:: What to produce ::
In the entries below, the lines from the one with "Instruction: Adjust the" through the one with "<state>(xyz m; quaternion" are to be copied exactly; both ends count.
Supplied records: Begin
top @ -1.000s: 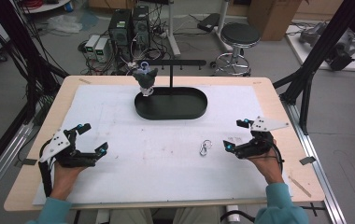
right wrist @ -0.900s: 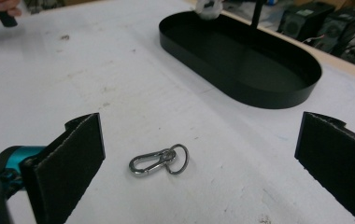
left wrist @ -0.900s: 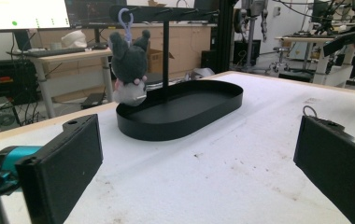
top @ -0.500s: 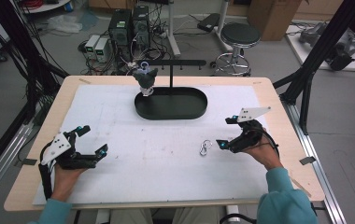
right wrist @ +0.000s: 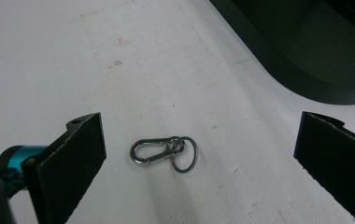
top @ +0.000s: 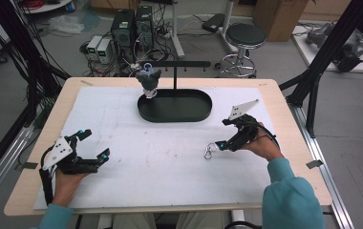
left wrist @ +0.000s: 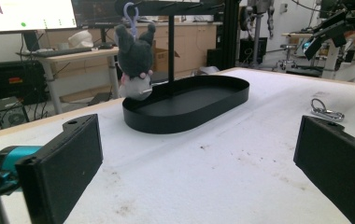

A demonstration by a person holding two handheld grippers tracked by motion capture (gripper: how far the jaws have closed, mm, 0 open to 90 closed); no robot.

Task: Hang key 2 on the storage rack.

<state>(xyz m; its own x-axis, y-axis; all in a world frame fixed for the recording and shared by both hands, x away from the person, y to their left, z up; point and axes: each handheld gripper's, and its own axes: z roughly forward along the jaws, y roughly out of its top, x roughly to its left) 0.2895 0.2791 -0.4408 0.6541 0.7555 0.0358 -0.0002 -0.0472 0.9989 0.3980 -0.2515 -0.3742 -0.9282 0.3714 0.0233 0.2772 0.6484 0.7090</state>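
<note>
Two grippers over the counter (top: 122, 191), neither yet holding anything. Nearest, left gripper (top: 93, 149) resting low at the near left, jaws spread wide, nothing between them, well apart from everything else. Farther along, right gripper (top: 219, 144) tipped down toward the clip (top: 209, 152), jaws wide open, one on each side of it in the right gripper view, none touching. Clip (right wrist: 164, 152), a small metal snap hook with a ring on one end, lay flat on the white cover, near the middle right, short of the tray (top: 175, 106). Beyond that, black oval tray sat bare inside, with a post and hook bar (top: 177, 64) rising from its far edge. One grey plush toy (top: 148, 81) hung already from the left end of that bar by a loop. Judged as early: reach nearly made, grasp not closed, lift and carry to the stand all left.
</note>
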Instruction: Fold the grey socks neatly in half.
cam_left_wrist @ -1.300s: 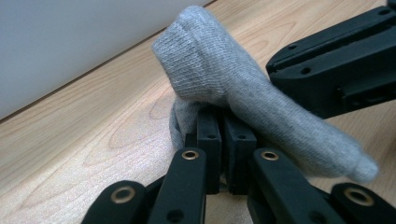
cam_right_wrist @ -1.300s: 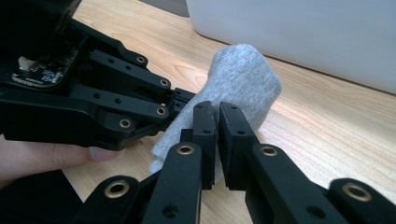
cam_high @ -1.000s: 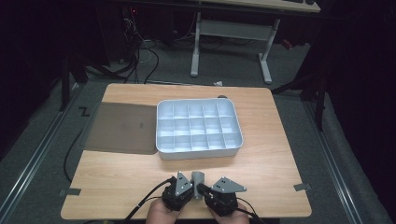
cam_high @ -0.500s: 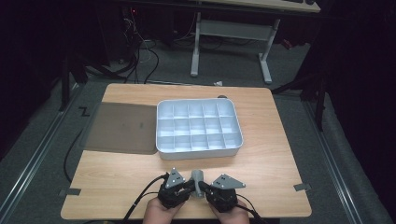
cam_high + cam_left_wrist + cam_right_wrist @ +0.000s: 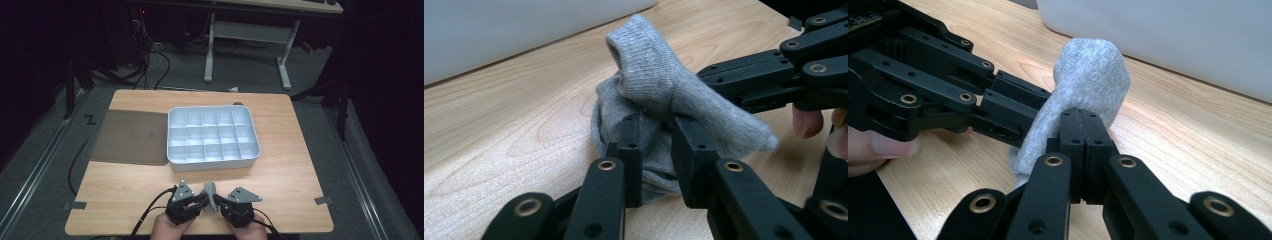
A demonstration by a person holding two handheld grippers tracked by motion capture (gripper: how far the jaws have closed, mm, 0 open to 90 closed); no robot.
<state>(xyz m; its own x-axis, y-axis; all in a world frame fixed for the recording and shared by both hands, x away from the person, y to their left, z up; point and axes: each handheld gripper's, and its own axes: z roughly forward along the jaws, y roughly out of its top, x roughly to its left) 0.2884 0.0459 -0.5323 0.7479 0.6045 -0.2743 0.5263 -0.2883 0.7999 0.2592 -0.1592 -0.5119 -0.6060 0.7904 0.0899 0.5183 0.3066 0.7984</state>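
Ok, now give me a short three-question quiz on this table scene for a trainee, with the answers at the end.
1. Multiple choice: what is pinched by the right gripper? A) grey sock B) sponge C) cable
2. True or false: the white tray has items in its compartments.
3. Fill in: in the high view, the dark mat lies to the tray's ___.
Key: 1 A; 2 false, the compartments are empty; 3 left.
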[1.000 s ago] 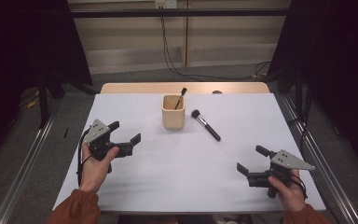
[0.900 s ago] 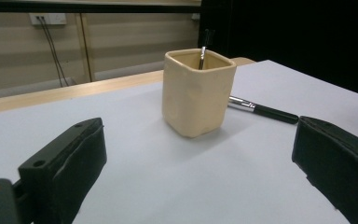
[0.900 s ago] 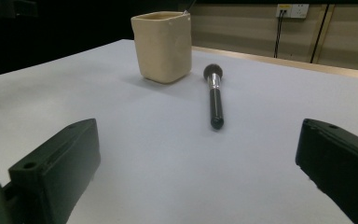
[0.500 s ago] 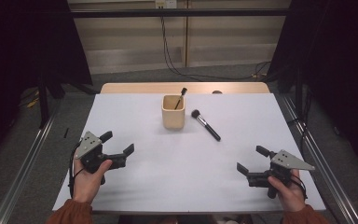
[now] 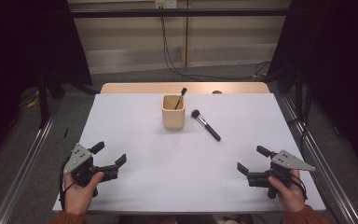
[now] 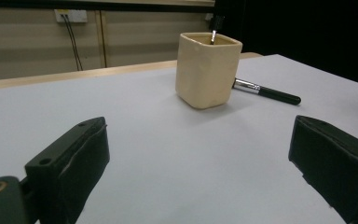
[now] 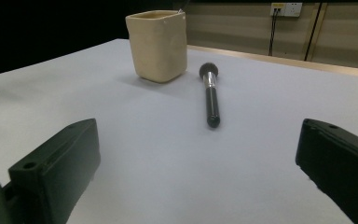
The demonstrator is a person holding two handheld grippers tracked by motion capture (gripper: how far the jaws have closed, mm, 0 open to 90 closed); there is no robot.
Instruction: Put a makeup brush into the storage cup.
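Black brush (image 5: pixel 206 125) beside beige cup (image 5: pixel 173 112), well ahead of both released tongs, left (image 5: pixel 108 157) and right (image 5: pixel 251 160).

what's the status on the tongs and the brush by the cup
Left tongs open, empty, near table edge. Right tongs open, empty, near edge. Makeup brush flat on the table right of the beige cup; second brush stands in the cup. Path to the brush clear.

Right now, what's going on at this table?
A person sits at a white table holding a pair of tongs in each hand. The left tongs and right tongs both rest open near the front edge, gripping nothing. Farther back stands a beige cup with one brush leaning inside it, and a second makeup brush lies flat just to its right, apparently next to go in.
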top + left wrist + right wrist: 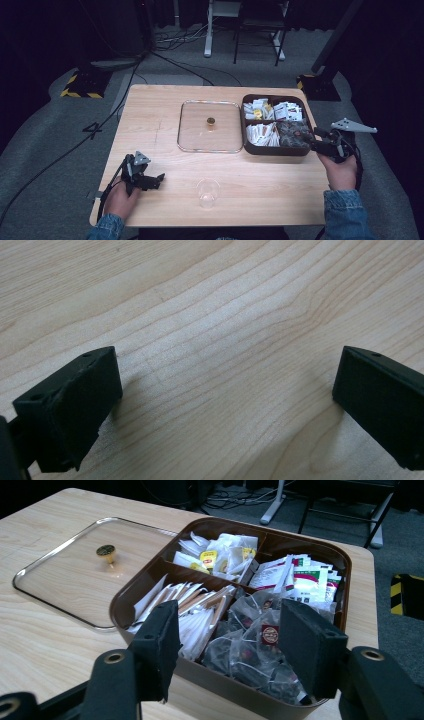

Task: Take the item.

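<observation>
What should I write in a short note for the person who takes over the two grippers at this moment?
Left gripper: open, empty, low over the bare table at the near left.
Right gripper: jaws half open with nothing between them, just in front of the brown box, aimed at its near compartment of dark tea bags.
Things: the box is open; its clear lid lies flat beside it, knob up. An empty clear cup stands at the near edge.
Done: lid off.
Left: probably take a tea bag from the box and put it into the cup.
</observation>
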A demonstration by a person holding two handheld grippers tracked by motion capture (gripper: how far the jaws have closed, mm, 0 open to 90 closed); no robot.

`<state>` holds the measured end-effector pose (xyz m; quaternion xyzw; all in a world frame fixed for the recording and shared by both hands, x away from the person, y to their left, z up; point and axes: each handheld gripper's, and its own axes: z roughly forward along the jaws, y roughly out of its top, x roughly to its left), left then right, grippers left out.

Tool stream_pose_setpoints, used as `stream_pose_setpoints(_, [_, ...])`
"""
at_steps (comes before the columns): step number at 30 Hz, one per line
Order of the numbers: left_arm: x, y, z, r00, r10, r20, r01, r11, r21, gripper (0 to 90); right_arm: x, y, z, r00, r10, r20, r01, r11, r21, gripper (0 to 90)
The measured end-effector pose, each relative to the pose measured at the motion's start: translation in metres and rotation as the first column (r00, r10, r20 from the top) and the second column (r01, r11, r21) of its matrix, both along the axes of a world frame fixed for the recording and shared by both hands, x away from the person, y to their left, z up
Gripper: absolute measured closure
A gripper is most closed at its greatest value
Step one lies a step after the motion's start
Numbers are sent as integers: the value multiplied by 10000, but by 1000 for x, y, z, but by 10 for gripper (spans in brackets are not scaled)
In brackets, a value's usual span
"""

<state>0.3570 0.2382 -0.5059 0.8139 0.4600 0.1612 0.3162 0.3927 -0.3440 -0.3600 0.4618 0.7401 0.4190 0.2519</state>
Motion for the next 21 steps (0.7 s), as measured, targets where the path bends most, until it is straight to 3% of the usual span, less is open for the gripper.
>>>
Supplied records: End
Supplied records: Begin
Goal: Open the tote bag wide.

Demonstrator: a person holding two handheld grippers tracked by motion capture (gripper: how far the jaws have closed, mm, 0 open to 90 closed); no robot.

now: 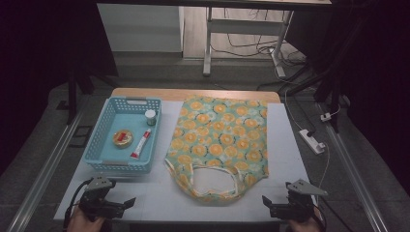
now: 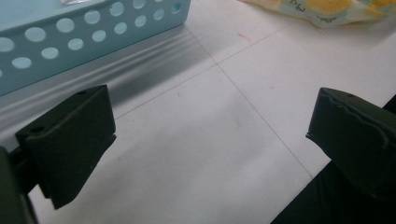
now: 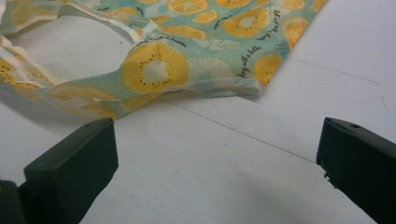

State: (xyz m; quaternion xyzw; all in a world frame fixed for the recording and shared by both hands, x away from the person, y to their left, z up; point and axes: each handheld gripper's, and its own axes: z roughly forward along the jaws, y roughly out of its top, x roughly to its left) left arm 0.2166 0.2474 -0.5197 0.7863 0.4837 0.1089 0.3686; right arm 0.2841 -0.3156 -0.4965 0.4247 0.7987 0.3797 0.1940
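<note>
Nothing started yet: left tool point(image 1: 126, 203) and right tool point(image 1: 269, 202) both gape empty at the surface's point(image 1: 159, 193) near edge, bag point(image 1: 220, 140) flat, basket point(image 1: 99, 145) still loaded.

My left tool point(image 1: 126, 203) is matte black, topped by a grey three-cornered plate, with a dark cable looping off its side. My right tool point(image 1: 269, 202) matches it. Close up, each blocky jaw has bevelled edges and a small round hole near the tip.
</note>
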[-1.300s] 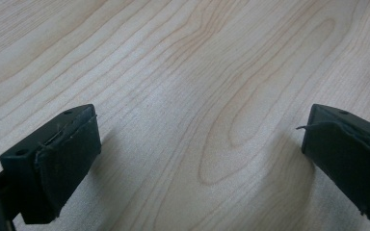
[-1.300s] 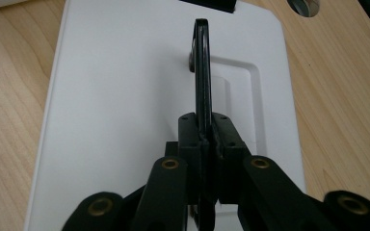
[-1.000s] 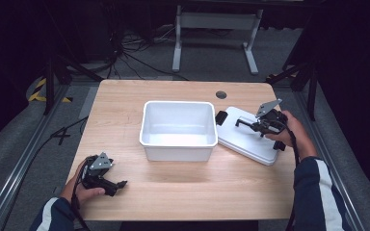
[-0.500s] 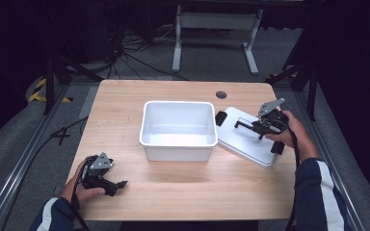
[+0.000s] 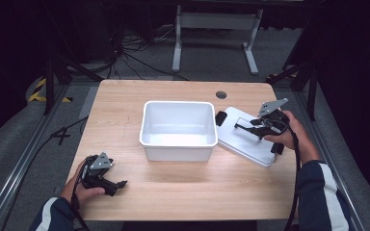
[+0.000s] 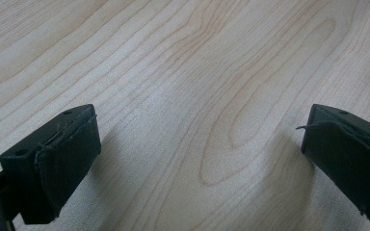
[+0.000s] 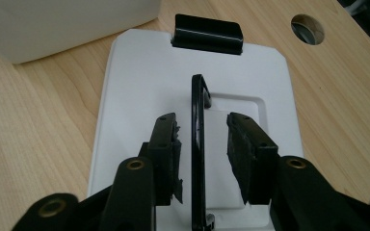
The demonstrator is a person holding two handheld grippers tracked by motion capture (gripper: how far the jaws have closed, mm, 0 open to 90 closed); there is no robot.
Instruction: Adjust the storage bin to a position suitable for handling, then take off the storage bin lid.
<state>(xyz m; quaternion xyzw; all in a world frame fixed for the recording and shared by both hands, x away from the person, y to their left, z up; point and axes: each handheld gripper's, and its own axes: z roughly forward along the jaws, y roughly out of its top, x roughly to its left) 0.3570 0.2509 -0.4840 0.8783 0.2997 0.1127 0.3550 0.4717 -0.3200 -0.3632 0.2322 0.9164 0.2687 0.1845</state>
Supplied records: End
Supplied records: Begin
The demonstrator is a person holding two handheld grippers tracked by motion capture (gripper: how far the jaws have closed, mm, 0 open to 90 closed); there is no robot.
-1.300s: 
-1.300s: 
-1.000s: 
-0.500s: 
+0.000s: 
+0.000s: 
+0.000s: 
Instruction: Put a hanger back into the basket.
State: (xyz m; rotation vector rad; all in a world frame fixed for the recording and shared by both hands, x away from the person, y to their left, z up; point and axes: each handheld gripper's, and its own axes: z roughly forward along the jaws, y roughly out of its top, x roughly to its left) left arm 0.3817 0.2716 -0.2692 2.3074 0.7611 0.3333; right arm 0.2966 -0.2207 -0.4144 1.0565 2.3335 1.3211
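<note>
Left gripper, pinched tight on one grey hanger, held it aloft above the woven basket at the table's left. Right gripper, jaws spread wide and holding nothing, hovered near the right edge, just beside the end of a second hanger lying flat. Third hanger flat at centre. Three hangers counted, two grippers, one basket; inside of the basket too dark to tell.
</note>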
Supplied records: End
:: Result ::
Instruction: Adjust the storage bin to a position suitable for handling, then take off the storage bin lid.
<state>(xyz m; quaternion xyzw; all in a world frame fixed for the recording and shared by both hands, x away from the person, y to their left, z up; point and axes: each handheld gripper's, and its own axes: z roughly forward along the jaws, y roughly out of its top, x roughly to its left) 0.3570 0.2509 -0.4840 0.8783 0.2997 0.1127 0.3550 0.4717 -0.3200 -0.3632 0.2322 0.9164 0.2687 0.1845</state>

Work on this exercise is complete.